Happy Valentine’s Day
On Valentine’s Day sweethearts exchange cards flowing with love language. Those now in their golden years probably quoted a bit of poetry during their courtships. Undoubtedly some of them used the often-quoted poems by English poet, Elizabeth Barrett Browning.
Elizabeth and Robert Browning exchanged hundreds of love letters, maybe as many as 600, after their friendship began in 1845. Their love story is inspiring, even daring.
Elizabeth, the eldest of 12 children was plagued with head and back pain and lung problems a great deal of her life. A precocious reader of the classics, she wrote myriads of poems, even as a child. She was home schooled and some of her writings contained Christian themes.
When her poetry titled “Poems” was published in 1884, she became one of the most popular writers in England. She received a letter from another poet named Robert Browning who admired her latest work and wrote her: “I love your verses with all my heart, dear Miss Barrett.”
A friend arranged for Robert to meet Elizabeth on May 20,1845, in her room where she was convalescing. Much of their courtship was conducted in secret and through love letters because her father disapproved of him. One day she sneaked out of the house and met Robert at the parish church where they were married. She was almost 40 and he was six years her junior. The newlyweds moved to Italy, living primarily in Florence. They had one son whom they nicknamed “Pen”. Her father disapproved of the marriage, disinherited her, and never spoke to her again.
Here is one of. Elizabeth Barrett’s poems you may have heard from Sonnet 43:
How do I love thee? Let me count the ways.
I love thee to the depth and breadth and height
My soul can reach, when feeling out of sight
For the ends of being and ideal grace.
I love thee to the level of every day’s
Most quiet need, by sun and candle-light.

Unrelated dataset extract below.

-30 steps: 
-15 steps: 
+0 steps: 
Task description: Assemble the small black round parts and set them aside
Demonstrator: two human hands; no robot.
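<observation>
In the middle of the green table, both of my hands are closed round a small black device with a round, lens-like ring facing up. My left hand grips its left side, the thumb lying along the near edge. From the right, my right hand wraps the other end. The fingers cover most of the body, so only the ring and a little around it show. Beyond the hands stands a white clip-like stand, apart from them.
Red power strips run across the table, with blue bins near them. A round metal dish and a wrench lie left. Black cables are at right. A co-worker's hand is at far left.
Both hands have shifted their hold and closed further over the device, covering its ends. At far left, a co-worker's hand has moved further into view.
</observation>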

I love thee freely, as men strive for right.
I love thee purely, as they turn from praise.
I love thee with the passion put to use
In my old griefs, and with my childhood’s faith.
I love thee with a love I seemed to lose
With my lost saints. I love thee with the breath,
Smiles, tears, of all my life; and, if God choose,
I shall but love thee better after death.1
Maybe you have heard the first verses from Robert Browning’s poem Rabbi ben Ezra.
Grow old along with me!
The best is yet to be,
The last of life, for which the first was made:
Our times are in His hand
Who saith “A whole I planned,
Youth shows but half; trust God: see all, nor be afraid!” 2
They were known as one of the most famous couples in the field of literature during their lifetime. Elizabeth was 55 when she died in the arms of her beloved Robert. He continued to write poetry and when he died in 1889, he was buried in the Poets’ Corner in London’s Westminster Abbey.
Maybe you don’t use poetry to express love to your special someone, but some of the classics still live on in the old books, not yet forgotten and worth rereading, if only to make us smile.
Prayer: Father, thank you for those special people who love us. Thank you most of all for Jesus, the Lover of our souls. Amen.
Scripture: [Jesus speaking] And you shall love the LORD your God with all your heart, with all your soul, with all your mind, and with all your strength.’ This is the first commandment. And the second, like it, is this: You shall love your neighbor as yourself. There is no other commandment greater than these. (Mark 12:30-31 NKJV)
Footnotes: 1. Elizabeth Barrett, Sonnet 43 from Sonnets from the Portuguese 2. Robert Browning, poem titled: Rabbi Ben Ezra.